EDICOLA. Roma, una difesa indifesa…
IL MESSAGGERO (U. TRANI) – Il mal di gol, debellato domenica sera con la manita a Puggioni, è rimasto al centro del dibattito a Trigoria tra la fine del 2017 e l’inizio del 2018. Da metà dicembre, guardando almeno la frenata in classifica e l’eliminazione dalla Coppa Italia, è diventata sicuramente la priorità di Di Francesco per uscire la Roma dal tunnel.
Il risultato contro il Benevento ha dimostrato che il periodo peggiore è forse passato, ma al tempo stesso ha confermato che, analizzando solo il rendimento fiacco dell’attacco, non si è data la giusta importanza all’improvvisa fragilità della difesa.

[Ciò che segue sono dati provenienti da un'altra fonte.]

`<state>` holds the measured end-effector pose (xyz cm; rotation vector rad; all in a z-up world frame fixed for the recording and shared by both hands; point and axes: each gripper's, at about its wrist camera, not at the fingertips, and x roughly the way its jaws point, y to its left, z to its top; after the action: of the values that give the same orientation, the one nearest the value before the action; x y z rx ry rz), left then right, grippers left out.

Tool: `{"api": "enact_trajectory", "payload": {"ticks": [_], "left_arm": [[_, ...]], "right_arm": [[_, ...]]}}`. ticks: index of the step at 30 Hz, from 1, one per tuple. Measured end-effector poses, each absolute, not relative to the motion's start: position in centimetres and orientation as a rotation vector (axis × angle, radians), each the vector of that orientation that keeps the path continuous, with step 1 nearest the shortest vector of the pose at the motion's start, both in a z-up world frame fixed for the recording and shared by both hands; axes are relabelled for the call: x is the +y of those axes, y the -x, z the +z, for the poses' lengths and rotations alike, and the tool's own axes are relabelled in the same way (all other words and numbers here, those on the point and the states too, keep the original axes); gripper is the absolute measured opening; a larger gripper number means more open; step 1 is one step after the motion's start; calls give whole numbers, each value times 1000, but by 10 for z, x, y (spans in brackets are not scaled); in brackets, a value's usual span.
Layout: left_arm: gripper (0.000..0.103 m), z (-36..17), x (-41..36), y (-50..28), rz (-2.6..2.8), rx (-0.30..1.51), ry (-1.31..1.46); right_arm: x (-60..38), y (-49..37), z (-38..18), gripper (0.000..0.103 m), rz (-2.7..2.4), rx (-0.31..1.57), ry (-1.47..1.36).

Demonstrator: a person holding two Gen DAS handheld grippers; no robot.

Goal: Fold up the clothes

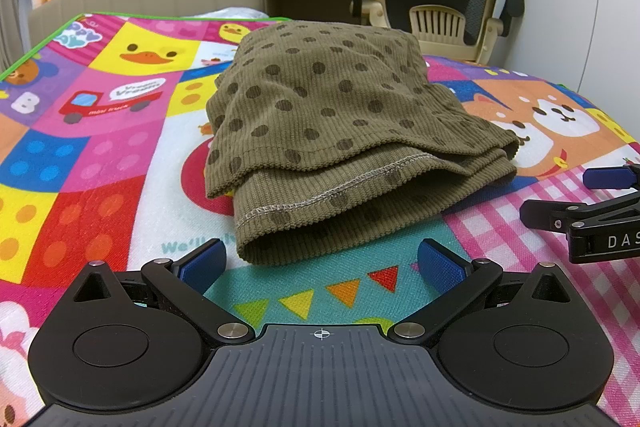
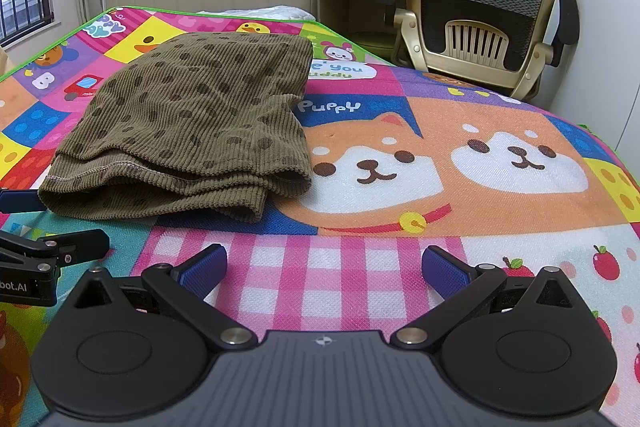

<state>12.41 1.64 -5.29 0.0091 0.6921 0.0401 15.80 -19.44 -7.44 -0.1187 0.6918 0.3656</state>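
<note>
The olive dotted garment (image 1: 320,131) lies folded in layers on the play mat (image 1: 100,163); left gripper (image 1: 320,263) and right gripper (image 2: 324,265) stand spread and empty, so the fold appears largely complete, final tidying or setting aside likely next.

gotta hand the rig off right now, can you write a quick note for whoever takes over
Left gripper: open, empty, low over the play mat, just short of the garment's near hem.
Right gripper: open, empty, over the mat to the garment's right.
Brown dotted garment: lying folded in layers mid-mat, touched by neither gripper.
Done: it looks folded at least once.
Left: judge whether another fold or tidying is needed.
</note>
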Motion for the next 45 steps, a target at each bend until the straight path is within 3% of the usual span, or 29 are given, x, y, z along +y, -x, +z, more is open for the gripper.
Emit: {"api": "enact_trajectory", "payload": {"ticks": [45], "left_arm": [[103,-53,20,-126,19,697,-1]], "right_arm": [[-194,-158,-74,103,366,691,116]]}}
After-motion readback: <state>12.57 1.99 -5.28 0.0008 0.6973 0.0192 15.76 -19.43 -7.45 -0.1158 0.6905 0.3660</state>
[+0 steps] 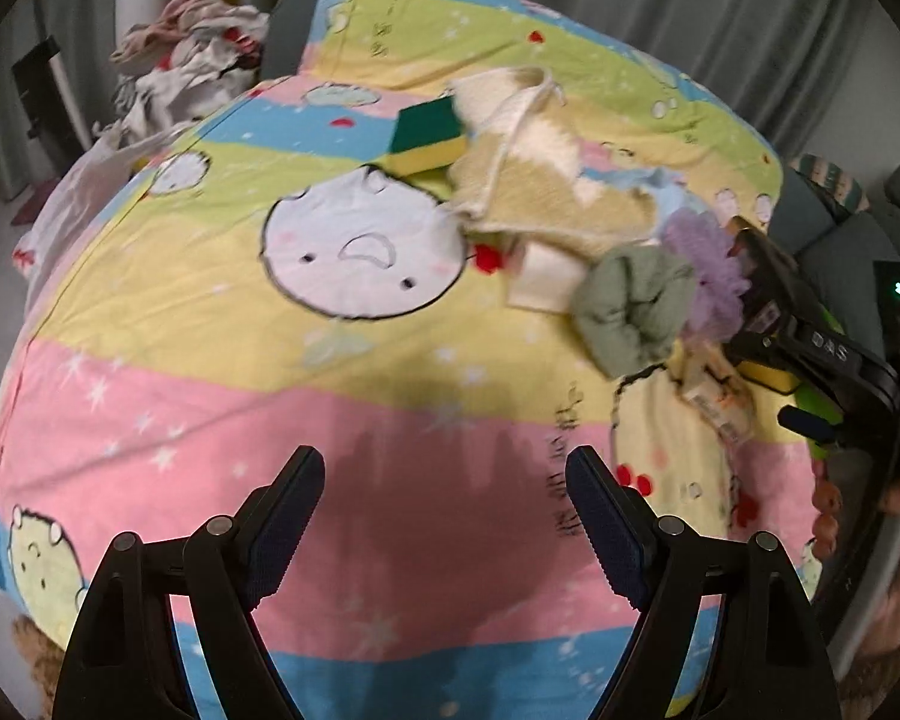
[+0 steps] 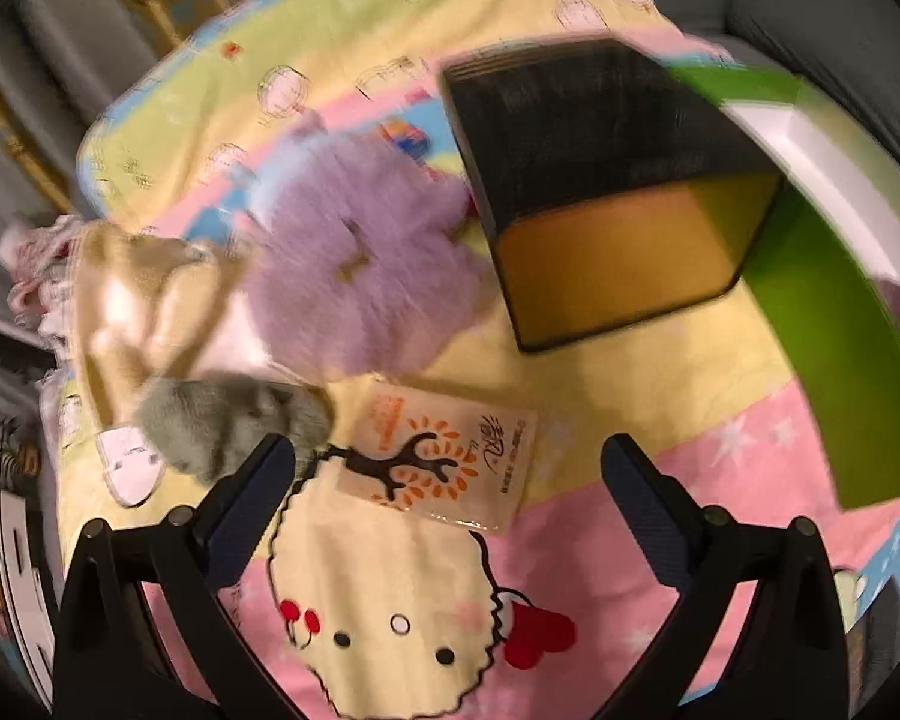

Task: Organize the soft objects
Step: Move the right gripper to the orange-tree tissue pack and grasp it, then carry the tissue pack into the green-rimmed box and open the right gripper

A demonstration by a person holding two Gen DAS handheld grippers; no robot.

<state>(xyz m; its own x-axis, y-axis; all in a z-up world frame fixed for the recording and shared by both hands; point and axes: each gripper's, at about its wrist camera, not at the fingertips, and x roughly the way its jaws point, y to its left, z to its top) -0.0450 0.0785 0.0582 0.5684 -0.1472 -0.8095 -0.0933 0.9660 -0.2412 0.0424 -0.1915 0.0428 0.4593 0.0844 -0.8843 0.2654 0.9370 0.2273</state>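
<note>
1. My left gripper (image 1: 444, 516) hangs over the pink stripe of the bed (image 1: 150, 420), jaws wide apart and holding nothing; the pile lies well ahead and to the right.
2. My right gripper (image 2: 450, 480) is also spread wide and empty, low over the tissue pack (image 2: 450, 456).
3. The puff (image 2: 360, 252) sits between the beige knit (image 1: 534, 180) and the big sponge (image 2: 618, 210), with the grey cloth (image 2: 228, 420) just beside my right gripper's left jaw.
4. I judge the puff very light and springy; I would bite deep into its middle, since outer mesh would slip out.
5. The cloth and knit look limp, so a pinch on a thick fold should lift them.
6. The sponges (image 1: 429, 138) look light and compressible; I would grip across the short sides.
7. The pack looks slick, so I would take an edge.
8. The green bin (image 2: 840, 330) stands beside the big sponge.
</note>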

Che, da sabato 6 gennaio, non è più la migliore della serie A. Oggi è il 3° reparto meno battuto con 19 reti subite, insieme con quello dell’Inter. Il Napoli e la Juve, entrambe con 15 gol incassati, sono al momento più affidabili.
TREND NEGATIVO – La vulnerabilità della difesa è certificata dal numero delle reti prese dal 20 dicembre, in Coppa Italia contro il Torino all’Olimpico. Skorupski, schierato al posto di Alisson, incassò 2 reti, mai più successo alla Roma, per un mese e mezzo, dopo le 2 prese il 5 novembre al Franchi contro la Fiorentina. Contando quel ko di coppa contro i granata, in 8 delle ultime 9 partite della stagione, i giallorossi hanno sempre subito almeno 1 gol (2 contro il Torino, l’Atalanta e il Benevento, 1 contro la Juventus, il Sassuolo, l’Inter e nelle 2 sfide contro la Sampdoria). Solo il 4 febbraio, contro il Verona al Bentegodi, non ne hanno incassate, per il 13° cleen sheet di Alisson in 31 partite. Da sottolineare, però, come gli altri 12 siano arrivati nelle prime 22 gare dell’annata.
Il momento chic da metà a fine ottobre: 4 clean sheet consecutivi, in campionato contro il Torino, il Crotone e il Bologna (3 successi per 1-0)), in Champions contro il Chelsea (vittoria per 3-0). Di Francesco, però, non ha mai sottovalutato la questione. Il 3 febbraio, confermando il cambio del sistema di gioco (dal 4-3-3 al 4-2-3-1) per la partita contro il Verona, ha insistito sull’equilibrio che «resta il primo pensiero» per assemblare la squadra e renderla competitiva, a prescindere dal modulo scelto.
ALLARME ANNUNCIATO – L’assetto più offensivo, amplificato nel match successivo contro il Benevento con la presenza di 4 punte, non lo ha mai convinto. Ne conosce, avendolo usato all’alba della sua carriera, i pregi, ma anche i difetti. È vero che il 4-2-3-1 avvicina più giocatori alla porta avversaria e di conseguenza fa aumentare le chance di realizzazione. Così come, quando si perde palla, cresce il rischio di subire le ripartenze e i gol. Il comportamento da squadra, dunque, fa la differenza.
Ma quanto quello dei singoli. Che, provati fisicamente più che psicologicamente, incidono sulla tenuta di ogni reparto. In difesa Florenzi e Kolarov non riposano mai, a centrocampo lo stesso sta accadendo a Strootman che ha ultimamente giocato da play per la contemporanea assenza di De Rossi (non è titolare dal 30 dicembre) e Gonalons, in attacco Dzeko non ha avuto la possibilità di lasciare spazio a Defrel (in campo, dopo 2 mesi, solo lo scorso 24 gennaio) e Schick (riapparso, e appena per 240 secondi, domenica sera). Di Francesco ne terrà conto sabato a Udine, anche pensando alla partita di mercoledì a Kharkiv contro lo Shakhtar.